In what’s been described as “one of the most important datasets since the mapping of the Human Genome,” DeepMind published high-quality predictions for the shape of every single protein in the human body the proteins of 20 additional organisms with extreme research value.
DeepMind used their artificial intelligence-based (AI) AlphaFold system to accurately predict the shape of a protein, at scale and in minutes, down to atomic accuracy. Determining protein structures experimentally is a time-consuming and computationally intensive pursuit that is nearly impossible to complete without the help of super computers.

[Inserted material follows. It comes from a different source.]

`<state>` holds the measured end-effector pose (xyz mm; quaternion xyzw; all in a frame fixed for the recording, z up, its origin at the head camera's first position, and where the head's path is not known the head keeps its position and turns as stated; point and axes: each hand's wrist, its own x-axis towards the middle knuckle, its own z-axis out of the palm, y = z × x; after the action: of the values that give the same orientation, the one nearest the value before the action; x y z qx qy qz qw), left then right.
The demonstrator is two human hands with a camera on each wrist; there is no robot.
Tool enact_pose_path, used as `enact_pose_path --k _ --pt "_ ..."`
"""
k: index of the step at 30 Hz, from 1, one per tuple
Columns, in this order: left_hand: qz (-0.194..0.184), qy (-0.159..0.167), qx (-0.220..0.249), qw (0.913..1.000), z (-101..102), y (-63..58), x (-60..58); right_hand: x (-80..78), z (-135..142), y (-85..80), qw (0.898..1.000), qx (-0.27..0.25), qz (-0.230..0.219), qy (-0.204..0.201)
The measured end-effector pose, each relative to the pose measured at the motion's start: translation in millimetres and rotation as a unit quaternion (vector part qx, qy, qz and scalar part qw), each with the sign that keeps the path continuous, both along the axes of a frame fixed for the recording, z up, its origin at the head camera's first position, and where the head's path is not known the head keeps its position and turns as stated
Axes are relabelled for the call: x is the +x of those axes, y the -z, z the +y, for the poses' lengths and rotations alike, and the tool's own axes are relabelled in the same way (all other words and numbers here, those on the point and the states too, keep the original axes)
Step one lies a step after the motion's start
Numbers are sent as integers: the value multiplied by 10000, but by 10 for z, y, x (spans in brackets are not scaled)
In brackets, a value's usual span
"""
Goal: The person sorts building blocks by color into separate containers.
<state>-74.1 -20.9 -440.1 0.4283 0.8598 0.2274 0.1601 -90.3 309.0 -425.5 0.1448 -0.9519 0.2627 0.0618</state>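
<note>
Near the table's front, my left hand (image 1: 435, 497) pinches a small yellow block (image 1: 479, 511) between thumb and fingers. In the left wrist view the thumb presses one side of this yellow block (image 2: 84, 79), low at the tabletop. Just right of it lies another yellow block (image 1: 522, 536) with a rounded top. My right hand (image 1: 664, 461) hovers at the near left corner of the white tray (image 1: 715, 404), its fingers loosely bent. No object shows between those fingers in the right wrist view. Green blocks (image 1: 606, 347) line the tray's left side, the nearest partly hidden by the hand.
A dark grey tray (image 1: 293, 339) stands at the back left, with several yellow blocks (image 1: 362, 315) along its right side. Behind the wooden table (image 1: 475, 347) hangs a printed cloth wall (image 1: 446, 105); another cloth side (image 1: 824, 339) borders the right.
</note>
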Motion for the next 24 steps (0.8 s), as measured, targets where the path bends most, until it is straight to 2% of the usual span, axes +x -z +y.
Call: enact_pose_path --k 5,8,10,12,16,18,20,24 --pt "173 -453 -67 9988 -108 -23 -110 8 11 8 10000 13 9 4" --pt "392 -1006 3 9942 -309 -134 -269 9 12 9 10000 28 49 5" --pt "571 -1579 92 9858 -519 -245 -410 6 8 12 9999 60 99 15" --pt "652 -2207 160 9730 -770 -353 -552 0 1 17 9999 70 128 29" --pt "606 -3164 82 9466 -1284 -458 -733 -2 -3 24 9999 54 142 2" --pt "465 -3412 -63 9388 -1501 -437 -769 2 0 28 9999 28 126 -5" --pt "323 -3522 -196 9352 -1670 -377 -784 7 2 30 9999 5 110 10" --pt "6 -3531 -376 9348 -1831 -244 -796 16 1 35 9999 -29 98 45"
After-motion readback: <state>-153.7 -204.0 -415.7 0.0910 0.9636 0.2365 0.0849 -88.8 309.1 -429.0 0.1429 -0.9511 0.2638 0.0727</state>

The team, who report on the Alpha Fold system and the research in Nature and describe the work in a recent blog post, said that the database can help scientists studying everything from health to the environment.
They write: “As researchers seek cures for diseases and pursue solutions to other big problems facing humankind – including antibiotic resistance, microplastic pollution, and climate change – they will benefit from fresh insights into the structure of proteins. Proteins are like tiny exquisite biological machines. The same way that the structure of a machine tells you what it does, so the structure of a protein helps us understand its function. Today, we are sharing a trove of information that doubles humanity’s understanding of the human proteome, and reveals the protein structures found in 20 other biologically-significant organisms, from E.coli to yeast, and from the fruit fly to the mouse.”
The database has over 350,000 protein structures, including the human proteome with about 20,000 proteins that are expressed by the human genome, along with the proteomes of 20 other biologically-significant organisms.
In the post, the team writes that the data is already at work at some of the world’s largest research labs and institutions:
“For instance, the Drugs for Neglected Diseases Initiative (DNDi) has advanced their research into life-saving cures for diseases that disproportionately affect the poorer parts of the world, and the Centre for Enzyme Innovation at the University of Portsmouth (CEI) is using AlphaFold to help engineer faster enzymes for recycling some of our most polluting single-use plastics. For those scientists who rely on experimental protein structure determination, AlphaFold’s predictions have helped accelerate their research. As another example, a team at the University of Colorado Boulder is finding promise in using AlphaFold predictions to study antibiotic resistance, while a group at the University of California San Francisco has used them to increase their understanding of SARS-CoV-2 biology.”
The work, which took about five years to complete, was assisted by Deep Mind’s partners with at EMBL’s European Bioinformatics Institute (EMBL-EBI).
Last December, the researchers presented a new version of the AlphaFold system at the CASP14 conference, when DeepMind unveiled a radical new version of our AlphaFold system. At CASP, we pledged to share our methods and provide broad access to this body of knowledge.
Future work will expand the database to include almost every sequenced protein known to science – over 100 million structures.
“It’s a veritable protein almanac of the world. And the system and database will periodically be updated as we continue to invest in future improvements to AlphaFold,” they write.